The decision was prompted by a Federal Aviation Administration threat to cut funding assistance for airport projects in the Commonwealth-worth over US$300 million-if the military’s proposal is approved.

CPA board chair Jose Lifoifoi and board member Benigno Sablan separately confirmed with Saipan Tribune the board’s decision in yesterday’s closed-door session.

Michael Simpson represented the U.S. Marine Corps at the meeting.

The proposal was not openly tackled at the board meeting. CPA officials said the matter was discussed in a closed-door session where they reached the decision.
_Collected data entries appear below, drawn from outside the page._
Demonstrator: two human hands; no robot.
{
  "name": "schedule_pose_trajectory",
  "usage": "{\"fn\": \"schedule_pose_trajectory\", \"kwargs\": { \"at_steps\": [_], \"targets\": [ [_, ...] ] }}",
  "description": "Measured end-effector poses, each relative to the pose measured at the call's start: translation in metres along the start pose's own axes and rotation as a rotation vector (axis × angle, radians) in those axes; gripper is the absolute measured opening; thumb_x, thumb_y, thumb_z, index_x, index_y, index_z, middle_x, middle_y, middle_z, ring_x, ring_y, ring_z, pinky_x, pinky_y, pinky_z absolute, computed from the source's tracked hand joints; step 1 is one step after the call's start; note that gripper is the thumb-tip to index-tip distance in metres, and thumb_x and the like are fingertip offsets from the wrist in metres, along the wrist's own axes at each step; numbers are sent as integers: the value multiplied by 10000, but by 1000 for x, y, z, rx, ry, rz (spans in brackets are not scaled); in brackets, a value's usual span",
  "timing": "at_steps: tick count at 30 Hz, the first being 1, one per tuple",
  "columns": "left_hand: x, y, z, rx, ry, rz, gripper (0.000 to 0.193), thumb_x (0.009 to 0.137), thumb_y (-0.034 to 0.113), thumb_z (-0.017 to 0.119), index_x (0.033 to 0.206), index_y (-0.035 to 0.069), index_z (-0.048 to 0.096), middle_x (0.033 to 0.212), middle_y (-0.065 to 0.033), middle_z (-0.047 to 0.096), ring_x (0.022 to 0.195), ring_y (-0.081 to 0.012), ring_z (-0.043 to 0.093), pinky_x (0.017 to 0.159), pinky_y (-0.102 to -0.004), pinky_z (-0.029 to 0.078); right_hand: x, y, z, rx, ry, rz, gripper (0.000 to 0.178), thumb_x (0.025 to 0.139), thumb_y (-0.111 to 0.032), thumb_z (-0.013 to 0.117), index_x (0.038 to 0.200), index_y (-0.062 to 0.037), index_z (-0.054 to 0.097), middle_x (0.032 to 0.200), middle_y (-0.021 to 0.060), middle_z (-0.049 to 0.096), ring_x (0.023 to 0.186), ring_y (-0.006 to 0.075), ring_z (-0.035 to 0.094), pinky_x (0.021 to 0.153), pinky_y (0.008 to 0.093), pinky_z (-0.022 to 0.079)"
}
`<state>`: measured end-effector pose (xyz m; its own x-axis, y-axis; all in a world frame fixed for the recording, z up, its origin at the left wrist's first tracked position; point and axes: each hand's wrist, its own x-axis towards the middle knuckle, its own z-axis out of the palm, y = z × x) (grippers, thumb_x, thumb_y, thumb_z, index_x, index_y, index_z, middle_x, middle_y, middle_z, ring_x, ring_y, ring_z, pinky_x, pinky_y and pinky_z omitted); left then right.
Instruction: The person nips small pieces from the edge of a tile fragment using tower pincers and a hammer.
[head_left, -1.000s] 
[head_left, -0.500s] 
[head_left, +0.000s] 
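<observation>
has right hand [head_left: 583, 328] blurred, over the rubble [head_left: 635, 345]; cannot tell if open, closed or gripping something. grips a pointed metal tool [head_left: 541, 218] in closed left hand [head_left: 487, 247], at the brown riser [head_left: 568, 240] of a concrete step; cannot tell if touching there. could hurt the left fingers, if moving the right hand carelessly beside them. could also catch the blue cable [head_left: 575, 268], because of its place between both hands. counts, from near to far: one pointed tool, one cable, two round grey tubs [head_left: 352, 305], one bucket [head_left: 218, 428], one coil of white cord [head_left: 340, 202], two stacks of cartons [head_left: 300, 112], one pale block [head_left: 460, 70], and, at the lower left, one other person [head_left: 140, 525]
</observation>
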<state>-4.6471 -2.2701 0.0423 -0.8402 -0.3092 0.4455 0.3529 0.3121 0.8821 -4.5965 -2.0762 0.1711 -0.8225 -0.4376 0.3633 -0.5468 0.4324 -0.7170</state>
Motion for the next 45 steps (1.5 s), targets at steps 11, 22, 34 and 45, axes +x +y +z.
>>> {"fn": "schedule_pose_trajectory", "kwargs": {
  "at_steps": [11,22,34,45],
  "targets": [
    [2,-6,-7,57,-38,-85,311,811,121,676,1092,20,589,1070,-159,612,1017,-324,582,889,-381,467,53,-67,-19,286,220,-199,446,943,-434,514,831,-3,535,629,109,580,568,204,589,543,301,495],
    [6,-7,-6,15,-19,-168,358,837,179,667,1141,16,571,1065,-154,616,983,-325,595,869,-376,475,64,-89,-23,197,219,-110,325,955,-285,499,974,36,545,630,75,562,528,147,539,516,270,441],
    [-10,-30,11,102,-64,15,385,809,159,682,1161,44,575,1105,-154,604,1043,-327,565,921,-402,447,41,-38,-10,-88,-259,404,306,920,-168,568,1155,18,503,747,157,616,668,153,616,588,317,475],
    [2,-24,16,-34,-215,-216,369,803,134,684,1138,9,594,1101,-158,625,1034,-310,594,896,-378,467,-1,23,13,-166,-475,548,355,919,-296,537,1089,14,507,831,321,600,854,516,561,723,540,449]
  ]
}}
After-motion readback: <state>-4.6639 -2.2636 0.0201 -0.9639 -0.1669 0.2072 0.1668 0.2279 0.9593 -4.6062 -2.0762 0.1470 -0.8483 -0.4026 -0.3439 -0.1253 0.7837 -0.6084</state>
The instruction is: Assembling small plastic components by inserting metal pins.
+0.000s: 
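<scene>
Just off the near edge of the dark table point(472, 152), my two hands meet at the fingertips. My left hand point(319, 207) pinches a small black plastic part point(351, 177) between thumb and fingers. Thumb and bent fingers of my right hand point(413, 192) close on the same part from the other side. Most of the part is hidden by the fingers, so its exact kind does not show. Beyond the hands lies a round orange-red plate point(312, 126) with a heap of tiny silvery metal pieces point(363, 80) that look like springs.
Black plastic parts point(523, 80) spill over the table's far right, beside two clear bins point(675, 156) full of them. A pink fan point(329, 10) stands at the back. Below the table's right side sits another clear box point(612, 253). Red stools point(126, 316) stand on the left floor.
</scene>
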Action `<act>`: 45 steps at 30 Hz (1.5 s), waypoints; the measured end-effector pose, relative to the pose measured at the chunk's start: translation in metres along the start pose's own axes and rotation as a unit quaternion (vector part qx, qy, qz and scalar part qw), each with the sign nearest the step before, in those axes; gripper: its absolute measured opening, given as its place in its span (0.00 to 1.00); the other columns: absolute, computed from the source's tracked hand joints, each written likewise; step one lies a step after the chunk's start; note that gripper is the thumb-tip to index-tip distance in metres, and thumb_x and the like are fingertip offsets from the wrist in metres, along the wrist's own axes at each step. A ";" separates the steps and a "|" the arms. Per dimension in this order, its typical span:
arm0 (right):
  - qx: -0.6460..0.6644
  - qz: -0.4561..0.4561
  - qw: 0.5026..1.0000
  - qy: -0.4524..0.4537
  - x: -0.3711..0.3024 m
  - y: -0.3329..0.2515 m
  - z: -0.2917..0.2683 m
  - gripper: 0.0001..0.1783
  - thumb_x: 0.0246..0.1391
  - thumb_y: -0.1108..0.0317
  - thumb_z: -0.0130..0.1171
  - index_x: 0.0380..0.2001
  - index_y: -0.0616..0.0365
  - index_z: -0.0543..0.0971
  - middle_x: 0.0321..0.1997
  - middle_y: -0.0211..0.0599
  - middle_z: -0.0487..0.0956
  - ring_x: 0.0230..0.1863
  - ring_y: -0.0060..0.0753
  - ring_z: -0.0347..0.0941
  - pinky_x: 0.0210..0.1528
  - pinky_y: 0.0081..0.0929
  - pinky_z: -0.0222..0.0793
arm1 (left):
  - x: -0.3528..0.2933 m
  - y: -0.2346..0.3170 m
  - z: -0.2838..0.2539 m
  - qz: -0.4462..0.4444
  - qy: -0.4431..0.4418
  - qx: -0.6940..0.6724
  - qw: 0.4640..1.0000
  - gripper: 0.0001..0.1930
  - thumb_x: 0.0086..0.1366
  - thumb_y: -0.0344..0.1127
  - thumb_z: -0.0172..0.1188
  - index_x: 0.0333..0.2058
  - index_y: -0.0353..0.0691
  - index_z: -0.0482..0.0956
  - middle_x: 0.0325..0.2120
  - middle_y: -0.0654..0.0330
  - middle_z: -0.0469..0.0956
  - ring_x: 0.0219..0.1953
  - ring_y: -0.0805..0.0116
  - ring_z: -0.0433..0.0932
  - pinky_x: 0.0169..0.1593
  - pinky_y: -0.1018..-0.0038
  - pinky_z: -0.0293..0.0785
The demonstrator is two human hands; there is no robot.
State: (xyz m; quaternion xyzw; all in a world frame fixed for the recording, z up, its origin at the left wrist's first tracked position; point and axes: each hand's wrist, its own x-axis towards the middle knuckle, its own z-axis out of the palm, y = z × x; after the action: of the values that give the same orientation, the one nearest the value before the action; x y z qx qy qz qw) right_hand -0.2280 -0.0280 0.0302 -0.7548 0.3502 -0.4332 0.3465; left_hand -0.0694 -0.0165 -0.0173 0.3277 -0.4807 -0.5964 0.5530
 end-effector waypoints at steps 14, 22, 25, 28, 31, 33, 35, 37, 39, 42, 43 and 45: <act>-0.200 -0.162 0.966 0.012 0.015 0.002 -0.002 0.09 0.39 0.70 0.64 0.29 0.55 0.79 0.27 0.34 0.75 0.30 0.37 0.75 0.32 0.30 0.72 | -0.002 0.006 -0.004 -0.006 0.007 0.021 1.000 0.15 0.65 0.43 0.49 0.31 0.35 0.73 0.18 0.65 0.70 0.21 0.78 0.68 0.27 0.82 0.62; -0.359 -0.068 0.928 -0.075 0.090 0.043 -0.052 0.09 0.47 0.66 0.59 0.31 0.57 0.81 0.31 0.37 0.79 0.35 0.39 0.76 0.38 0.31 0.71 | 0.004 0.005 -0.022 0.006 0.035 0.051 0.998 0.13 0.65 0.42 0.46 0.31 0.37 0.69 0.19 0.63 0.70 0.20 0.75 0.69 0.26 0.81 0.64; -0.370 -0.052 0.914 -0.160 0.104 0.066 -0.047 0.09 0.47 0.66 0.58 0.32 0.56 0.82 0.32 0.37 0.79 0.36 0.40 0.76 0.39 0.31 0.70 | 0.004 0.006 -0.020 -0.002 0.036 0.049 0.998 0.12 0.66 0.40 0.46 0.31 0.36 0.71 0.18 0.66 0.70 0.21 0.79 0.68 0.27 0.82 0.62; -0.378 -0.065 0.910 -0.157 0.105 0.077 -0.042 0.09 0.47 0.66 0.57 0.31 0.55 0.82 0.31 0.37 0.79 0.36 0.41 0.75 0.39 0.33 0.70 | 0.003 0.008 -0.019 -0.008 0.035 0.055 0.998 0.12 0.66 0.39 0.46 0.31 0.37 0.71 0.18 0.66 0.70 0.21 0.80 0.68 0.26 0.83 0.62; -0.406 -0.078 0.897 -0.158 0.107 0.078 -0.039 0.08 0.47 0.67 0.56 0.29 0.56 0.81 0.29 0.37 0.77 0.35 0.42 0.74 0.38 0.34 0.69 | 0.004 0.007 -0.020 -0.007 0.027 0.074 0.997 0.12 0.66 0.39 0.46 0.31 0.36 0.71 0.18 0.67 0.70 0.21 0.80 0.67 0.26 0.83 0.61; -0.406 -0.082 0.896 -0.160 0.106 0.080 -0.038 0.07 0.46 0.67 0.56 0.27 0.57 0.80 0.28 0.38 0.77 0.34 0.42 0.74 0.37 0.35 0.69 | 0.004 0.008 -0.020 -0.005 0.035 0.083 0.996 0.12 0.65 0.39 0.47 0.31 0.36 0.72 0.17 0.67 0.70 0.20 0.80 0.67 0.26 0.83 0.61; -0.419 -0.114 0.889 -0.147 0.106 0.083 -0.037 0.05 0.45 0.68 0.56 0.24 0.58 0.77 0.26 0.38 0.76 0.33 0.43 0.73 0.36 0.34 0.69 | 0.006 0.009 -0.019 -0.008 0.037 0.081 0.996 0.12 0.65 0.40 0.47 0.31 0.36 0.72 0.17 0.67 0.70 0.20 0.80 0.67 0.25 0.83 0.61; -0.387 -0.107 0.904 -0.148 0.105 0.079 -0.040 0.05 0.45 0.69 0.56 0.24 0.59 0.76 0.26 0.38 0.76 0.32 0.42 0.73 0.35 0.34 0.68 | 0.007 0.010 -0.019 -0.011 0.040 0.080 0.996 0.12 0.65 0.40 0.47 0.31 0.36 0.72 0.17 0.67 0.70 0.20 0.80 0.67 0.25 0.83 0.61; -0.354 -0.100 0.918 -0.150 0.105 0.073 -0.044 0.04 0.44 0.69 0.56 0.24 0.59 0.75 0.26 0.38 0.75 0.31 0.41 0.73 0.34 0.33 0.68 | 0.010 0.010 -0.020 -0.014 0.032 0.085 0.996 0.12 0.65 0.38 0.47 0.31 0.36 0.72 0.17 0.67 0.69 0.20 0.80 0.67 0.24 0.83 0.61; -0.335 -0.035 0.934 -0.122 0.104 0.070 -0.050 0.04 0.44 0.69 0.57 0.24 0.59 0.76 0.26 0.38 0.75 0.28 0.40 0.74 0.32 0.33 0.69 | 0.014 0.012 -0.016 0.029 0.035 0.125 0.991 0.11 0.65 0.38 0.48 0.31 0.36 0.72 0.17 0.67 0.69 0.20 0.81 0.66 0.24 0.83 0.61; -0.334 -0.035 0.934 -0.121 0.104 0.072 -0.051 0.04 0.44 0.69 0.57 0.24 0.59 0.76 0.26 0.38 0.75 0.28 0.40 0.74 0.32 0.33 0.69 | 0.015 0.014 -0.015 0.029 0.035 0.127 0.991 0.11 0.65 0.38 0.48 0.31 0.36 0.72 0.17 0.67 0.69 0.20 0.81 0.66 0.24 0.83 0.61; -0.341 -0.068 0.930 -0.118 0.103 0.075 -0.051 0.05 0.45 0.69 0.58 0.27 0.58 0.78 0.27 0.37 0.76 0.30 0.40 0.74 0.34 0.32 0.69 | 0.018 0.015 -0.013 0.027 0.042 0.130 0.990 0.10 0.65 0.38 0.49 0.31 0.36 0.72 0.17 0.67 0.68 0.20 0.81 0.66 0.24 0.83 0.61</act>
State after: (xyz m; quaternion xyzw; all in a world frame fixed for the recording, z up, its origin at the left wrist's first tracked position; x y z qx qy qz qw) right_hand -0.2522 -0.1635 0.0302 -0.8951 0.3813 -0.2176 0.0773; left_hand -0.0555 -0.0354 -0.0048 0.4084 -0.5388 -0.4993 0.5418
"We have a lot of projects coming up for Rota and other airports. We will lose the funding for all of these projects if we will allow them [military] to conduct their operation in our airports, so we made the decision," said Lifoifoi.

Sablan said that FAA had advised and warned CPA of the consequence if they go through with the military’s plan.

"Our advice from FAA dictates that we do not approve it," Sablan said. "FAA said ‘if you let them jump, we will cut off your funding."

He said the federal agency was mainly concerned about "airspace."

Both board members said the FAA warning covers all airports run by CPA.

CPA was approached by 3D Reconnaissance Battalion for its parachute operations training.

The U.S. military had initiated negotiations with Rota Mayor Melchor Mendiola and other officials; however, any decision to use the airport lies with the CPA.

The same unit is currently doing other trainings on Rota and was seeking CPA’s permission to use the airport area for its parachute training operations.

It was learned that the unit wanted to use the Rota airport on Sept. 13 to 16, and was planning to conduct surveillance missions from Sept. 16 through 21 in the vicinity of At Matmos, Rota.

The training program requires two teams of seven members to do a parachute insert at the Rota International Airport and then move to At Matmos, Rota. Once this scenario is complete, the Marines will move back to the airport for pickup by the Navy’s H-60 series helicopters.